══ DATA PROVIDED
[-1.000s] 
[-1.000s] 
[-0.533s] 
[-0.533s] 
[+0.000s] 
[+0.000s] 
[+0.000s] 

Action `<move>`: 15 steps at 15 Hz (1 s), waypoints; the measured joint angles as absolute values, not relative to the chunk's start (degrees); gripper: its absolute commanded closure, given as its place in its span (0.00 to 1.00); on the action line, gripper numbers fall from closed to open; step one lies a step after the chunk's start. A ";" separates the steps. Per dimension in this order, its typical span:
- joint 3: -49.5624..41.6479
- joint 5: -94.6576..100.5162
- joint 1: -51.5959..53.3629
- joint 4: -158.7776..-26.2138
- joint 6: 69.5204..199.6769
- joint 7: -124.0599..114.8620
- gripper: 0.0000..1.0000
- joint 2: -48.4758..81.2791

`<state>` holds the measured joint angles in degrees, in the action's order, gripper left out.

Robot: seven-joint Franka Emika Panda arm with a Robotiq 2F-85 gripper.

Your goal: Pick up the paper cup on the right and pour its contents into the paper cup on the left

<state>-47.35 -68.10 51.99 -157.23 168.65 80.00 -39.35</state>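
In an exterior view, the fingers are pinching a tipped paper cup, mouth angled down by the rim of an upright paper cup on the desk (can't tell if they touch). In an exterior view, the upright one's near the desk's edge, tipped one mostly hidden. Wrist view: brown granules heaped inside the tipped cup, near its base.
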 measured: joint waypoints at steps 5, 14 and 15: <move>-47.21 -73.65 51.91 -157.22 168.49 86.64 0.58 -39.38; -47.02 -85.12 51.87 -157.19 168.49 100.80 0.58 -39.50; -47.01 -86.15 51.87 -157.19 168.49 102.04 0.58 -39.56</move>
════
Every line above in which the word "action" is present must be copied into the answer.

Action `<move>`: 15 steps at 15 Hz (1 s), waypoints; the measured joint angles as absolute values, not relative to the chunk's start (degrees); gripper: its absolute commanded closure, given as its place in its span (0.00 to 1.00); on the action line, gripper numbers fall from closed to open; step one lies a step after the chunk's start. A ";" separates the steps. Per dimension in this order, its typical span:
`<state>` holds the measured joint angles in degrees, in the action's order, gripper left out.

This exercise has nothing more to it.